Problem description:
Your answer should hold exactly the lines below from the line with "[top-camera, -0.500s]" through the line with "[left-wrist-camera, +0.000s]", both included, and no pictures at all.

Dataset content:
>>>>>

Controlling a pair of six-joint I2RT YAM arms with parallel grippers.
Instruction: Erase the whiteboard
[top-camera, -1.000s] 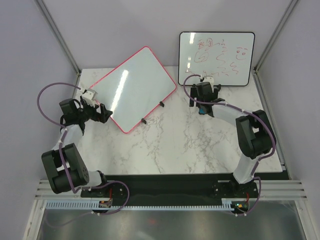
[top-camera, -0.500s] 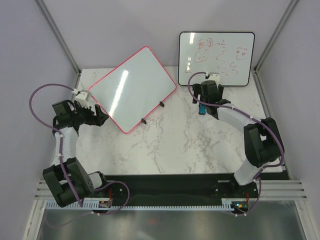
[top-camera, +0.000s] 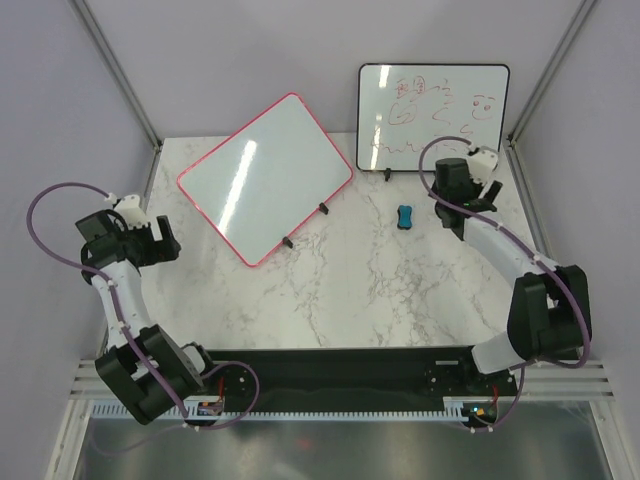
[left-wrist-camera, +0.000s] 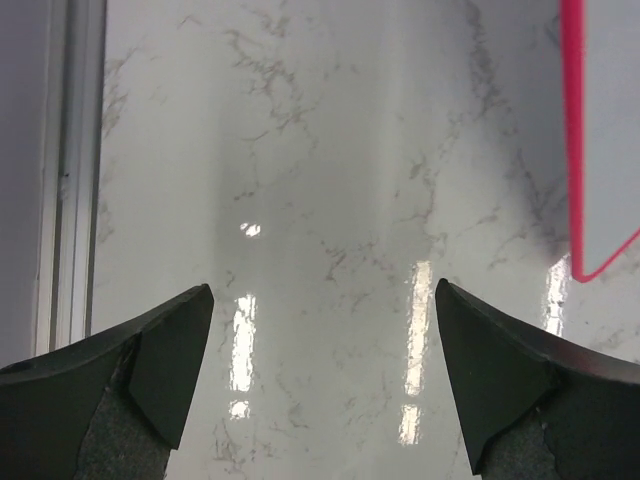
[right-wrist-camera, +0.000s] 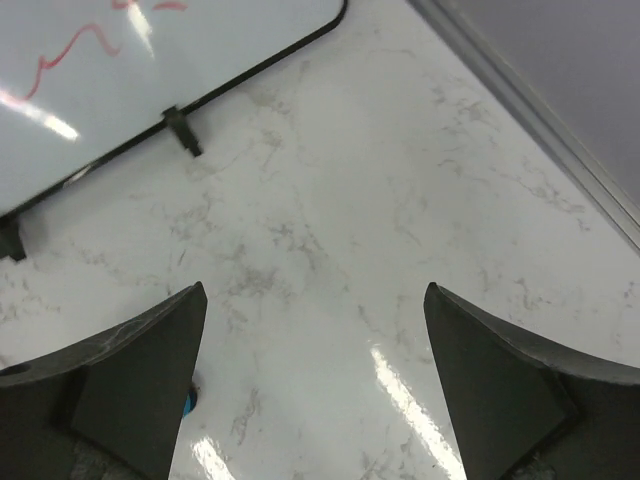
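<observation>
While the whiteboard (top-camera: 265, 180) stands at the back left of the marble table (top-camera: 350, 290), turned on a diagonal with its small black feet along its near right edge, neither arm touches it. Its surface inside the pink-red frame looks plain white, marked only by streaks of glare. The left gripper (top-camera: 160, 245) sits to the left of the board's near left edge, close to the table's left side and apart from the frame; the left wrist view shows its fingers spread wide over bare marble with nothing between them, and one pink corner of the board (left-wrist-camera: 600, 150) at the far right of that view, beyond the right-hand finger. The right gripper (top-camera: 452, 185) is well apart from the board, near the table's back right, just in front of the black-framed whiteboard (top-camera: 433, 118) with red writing; its jaws too stand wide apart and empty. A small blue eraser (top-camera: 405, 217) lies on the marble between the pink-framed board and the right gripper.
</observation>
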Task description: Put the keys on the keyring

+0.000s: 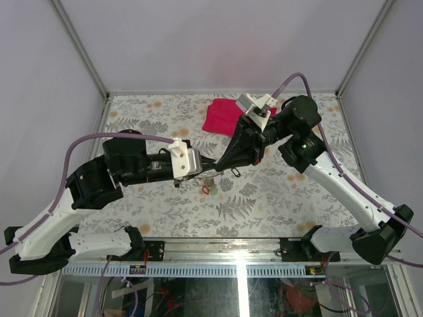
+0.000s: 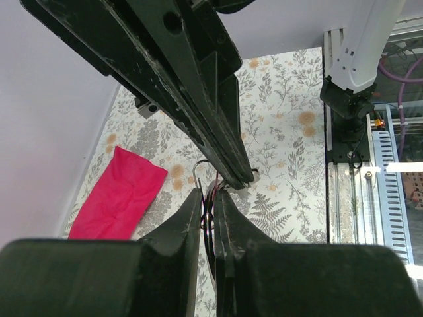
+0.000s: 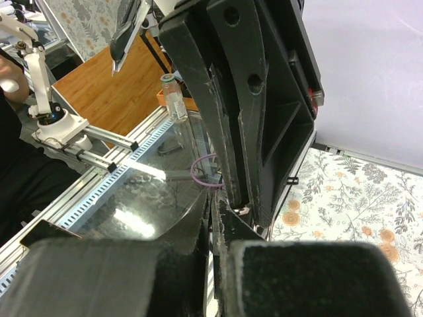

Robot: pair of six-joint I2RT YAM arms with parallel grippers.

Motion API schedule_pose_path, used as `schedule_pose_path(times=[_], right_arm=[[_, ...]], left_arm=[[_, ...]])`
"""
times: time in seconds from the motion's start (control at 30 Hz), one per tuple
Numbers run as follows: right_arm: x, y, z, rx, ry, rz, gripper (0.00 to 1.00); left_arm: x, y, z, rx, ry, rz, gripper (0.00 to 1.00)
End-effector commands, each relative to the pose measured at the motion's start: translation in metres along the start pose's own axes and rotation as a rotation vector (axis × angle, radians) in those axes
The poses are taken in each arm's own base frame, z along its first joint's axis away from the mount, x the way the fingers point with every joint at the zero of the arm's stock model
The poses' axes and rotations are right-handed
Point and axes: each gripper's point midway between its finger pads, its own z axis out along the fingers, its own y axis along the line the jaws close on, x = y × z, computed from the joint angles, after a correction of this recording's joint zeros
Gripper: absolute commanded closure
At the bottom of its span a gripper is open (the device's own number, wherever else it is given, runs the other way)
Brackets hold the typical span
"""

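My left gripper (image 1: 209, 166) and right gripper (image 1: 223, 168) meet tip to tip above the middle of the table. In the left wrist view the left gripper (image 2: 210, 198) is shut on the thin silver keyring (image 2: 201, 169), with dark and red key parts pinched between its fingers. Keys with red and green tags (image 1: 209, 187) hang just below it. The right gripper (image 2: 236, 183) is shut at the ring's edge, and a small black-tagged key (image 1: 236, 173) hangs from its tip. In the right wrist view the right gripper (image 3: 213, 206) shows shut; what it holds is mostly hidden.
A red cloth (image 1: 221, 115) lies at the back of the floral table (image 1: 277, 198), and shows left in the left wrist view (image 2: 119, 195). The right arm's base and rail (image 2: 350, 99) stand at the near edge.
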Motion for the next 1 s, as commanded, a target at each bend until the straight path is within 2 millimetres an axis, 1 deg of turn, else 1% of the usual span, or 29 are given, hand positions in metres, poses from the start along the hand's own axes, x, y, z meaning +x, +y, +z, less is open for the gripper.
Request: schedule_pose_path(times=[0.0,0.13,0.23,0.4,0.5,0.53,0.63,0.7,0.77,0.97], right_arm=[[-0.003,0.005,0.002,-0.031,0.002,-0.031,1.00],[-0.010,0.006,0.002,-0.013,-0.011,-0.068,1.00],[-0.015,0.002,0.001,0.057,-0.022,-0.085,1.00],[-0.018,-0.015,-0.010,0.279,-0.004,-0.111,1.00],[-0.017,-0.029,-0.022,0.436,-0.015,-0.091,1.00],[-0.016,-0.036,-0.028,0.506,-0.021,-0.078,1.00],[-0.014,-0.047,-0.039,0.625,-0.030,-0.035,1.00],[-0.017,-0.050,-0.042,0.658,-0.049,-0.016,1.00],[-0.019,-0.049,-0.041,0.648,-0.056,-0.009,1.00],[-0.021,-0.052,-0.044,0.659,-0.009,-0.061,1.00]], left_arm=[[-0.030,0.015,-0.007,-0.056,-0.093,0.049,1.00],[-0.028,0.015,-0.007,-0.063,-0.087,0.046,1.00],[-0.024,0.020,-0.008,-0.095,-0.070,0.038,1.00],[-0.008,0.037,-0.012,-0.203,-0.010,0.034,1.00],[0.005,0.051,-0.013,-0.288,0.039,0.046,1.00],[0.008,0.055,-0.014,-0.311,0.050,0.050,1.00],[0.011,0.059,-0.016,-0.342,0.055,0.062,1.00],[0.011,0.059,-0.017,-0.348,0.051,0.069,1.00],[0.012,0.059,-0.016,-0.348,0.057,0.076,1.00],[0.009,0.057,-0.014,-0.331,0.049,0.090,1.00]])
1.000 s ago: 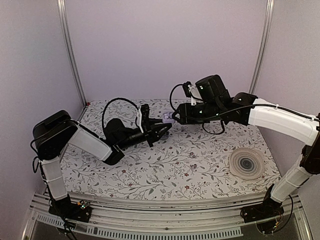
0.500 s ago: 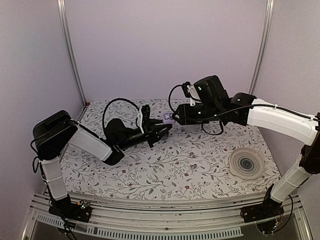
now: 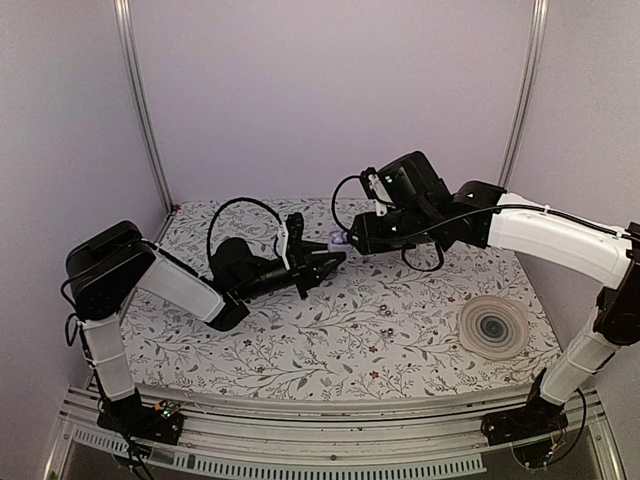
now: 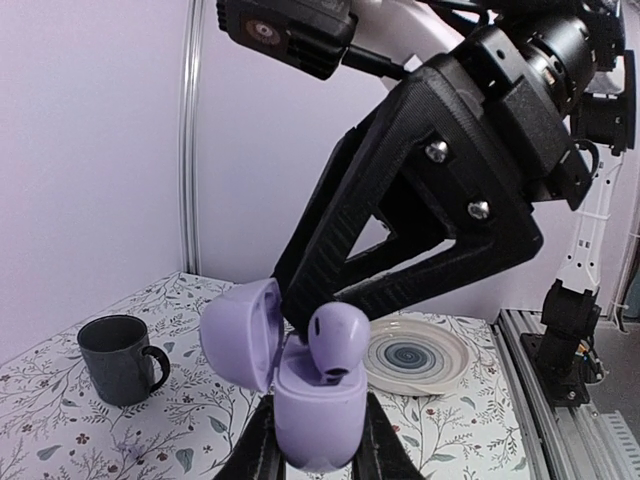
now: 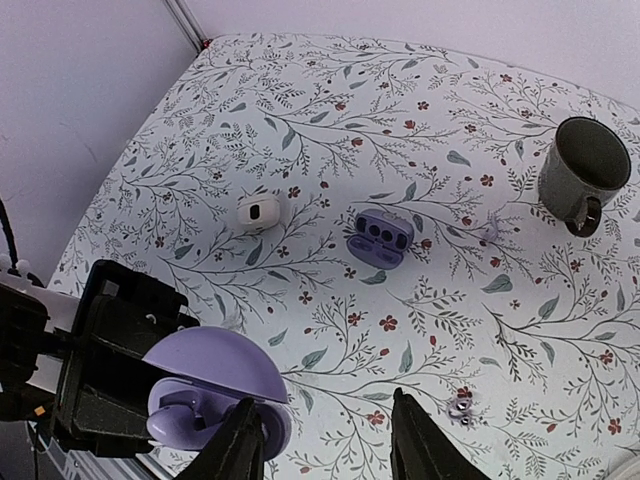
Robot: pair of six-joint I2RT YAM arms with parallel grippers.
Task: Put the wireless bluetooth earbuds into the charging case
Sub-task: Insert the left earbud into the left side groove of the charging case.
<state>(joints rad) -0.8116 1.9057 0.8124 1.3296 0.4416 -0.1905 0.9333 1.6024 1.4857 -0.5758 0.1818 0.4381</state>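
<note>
Left gripper [image 4: 318,447] is closed on the lower shell of the charging case [image 4: 318,405], one finger pressed to each flank, and holds it raised well above the table [image 5: 400,120] towards the far middle of the work area. The case is upright with its lid [image 4: 240,332] swung back on the hinge, evidently so that the sockets face upward and are open to the other arm. One earbud [image 4: 338,338] stands in the mouth of the case, its rounded head proud of the rim; in the inspector's judgement it is entered but not pressed home. Right gripper [image 5: 322,412] sits close above and beside the case, jaws about half apart, bare table showing between them and nothing gripped. One of its fingers lies right behind the earbud in the left wrist view; whether it touches cannot be told from that angle. The arrangement is sound: one arm serves as the vice, the other as the placing tool. Mug [image 4: 118,358] and plate [image 4: 420,355] stand on the table well apart from the work. Judged stage: seating of this earbud, with a gentle downward press the likely requirement
</note>
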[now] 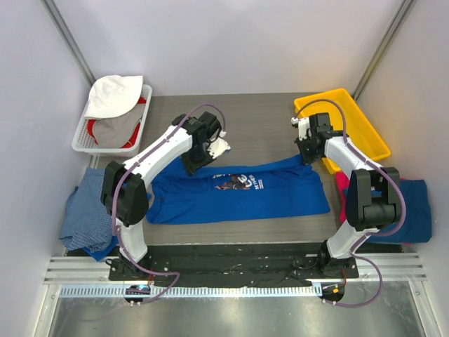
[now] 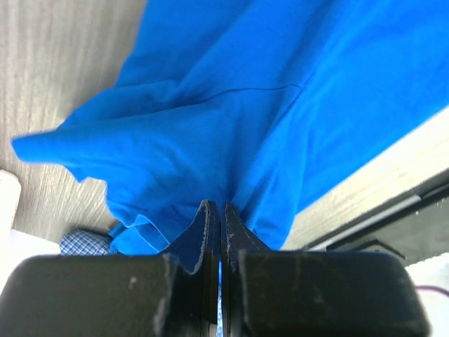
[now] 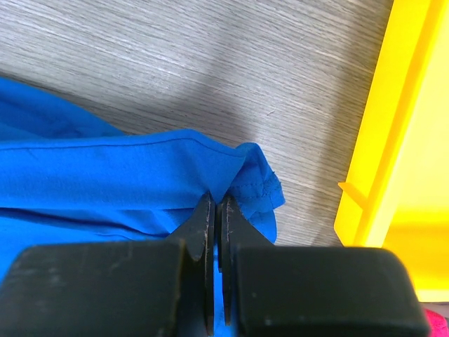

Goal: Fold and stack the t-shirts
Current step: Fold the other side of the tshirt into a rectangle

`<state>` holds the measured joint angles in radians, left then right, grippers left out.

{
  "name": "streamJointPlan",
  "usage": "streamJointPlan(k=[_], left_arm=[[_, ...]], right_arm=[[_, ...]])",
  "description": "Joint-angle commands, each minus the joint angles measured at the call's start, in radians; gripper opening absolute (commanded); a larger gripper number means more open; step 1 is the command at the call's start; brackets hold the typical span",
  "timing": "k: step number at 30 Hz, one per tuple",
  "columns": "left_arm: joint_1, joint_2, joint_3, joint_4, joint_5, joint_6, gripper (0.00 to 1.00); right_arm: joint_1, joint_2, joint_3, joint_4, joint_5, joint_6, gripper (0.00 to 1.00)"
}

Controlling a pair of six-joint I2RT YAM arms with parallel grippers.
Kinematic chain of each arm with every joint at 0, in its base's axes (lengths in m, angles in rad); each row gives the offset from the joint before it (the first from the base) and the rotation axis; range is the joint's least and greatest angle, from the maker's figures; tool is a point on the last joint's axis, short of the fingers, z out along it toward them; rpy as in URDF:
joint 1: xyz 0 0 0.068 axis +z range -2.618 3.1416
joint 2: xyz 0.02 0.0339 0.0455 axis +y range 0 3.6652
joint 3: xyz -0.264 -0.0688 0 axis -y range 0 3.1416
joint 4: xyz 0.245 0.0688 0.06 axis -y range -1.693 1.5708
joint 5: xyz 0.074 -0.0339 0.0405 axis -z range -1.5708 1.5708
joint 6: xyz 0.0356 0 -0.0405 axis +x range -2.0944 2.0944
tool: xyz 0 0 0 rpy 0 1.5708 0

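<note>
Surface: grey wood-grain counter [image 1: 259, 119]
Centre: royal blue printed t-shirt [image 1: 280, 196], spread
Upper left: white basket [image 1: 78, 140]
Upper right: yellow tray [image 1: 358, 123]

A robotics lab test cell: plain white panel walls [image 1: 231, 42] enclose a wood-grain table [image 1: 259, 112], with an aluminium mounting rail [image 1: 84, 267] along its near edge.
</note>
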<state>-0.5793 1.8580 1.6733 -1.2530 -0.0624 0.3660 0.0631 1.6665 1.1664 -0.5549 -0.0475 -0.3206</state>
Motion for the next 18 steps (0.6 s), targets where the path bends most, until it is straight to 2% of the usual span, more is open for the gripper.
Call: streamJointPlan(k=[1,10,18], left_arm=[[-0.025,-0.014,0.029,-0.114,-0.051,-0.012,0.0],[-0.086,-0.002,-0.009,-0.178,-0.08,-0.021,0.0],[-0.122,0.0,-0.072,-0.207,-0.05,-0.039,0.0]], right_arm=[[-0.006,-0.057,-0.001,0.003,0.029,-0.028,0.03],[-0.008,-0.067,-0.007,0.001,0.029,-0.034,0.03],[-0.006,-0.08,-0.011,-0.003,0.04,-0.046,0.03]])
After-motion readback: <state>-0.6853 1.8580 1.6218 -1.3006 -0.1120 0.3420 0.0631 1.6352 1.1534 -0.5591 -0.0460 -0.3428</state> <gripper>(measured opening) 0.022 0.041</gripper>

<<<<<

Output for this task:
[top-camera, -0.500s] 
[top-camera, +0.000s] 
[left-wrist-camera, +0.000s] 

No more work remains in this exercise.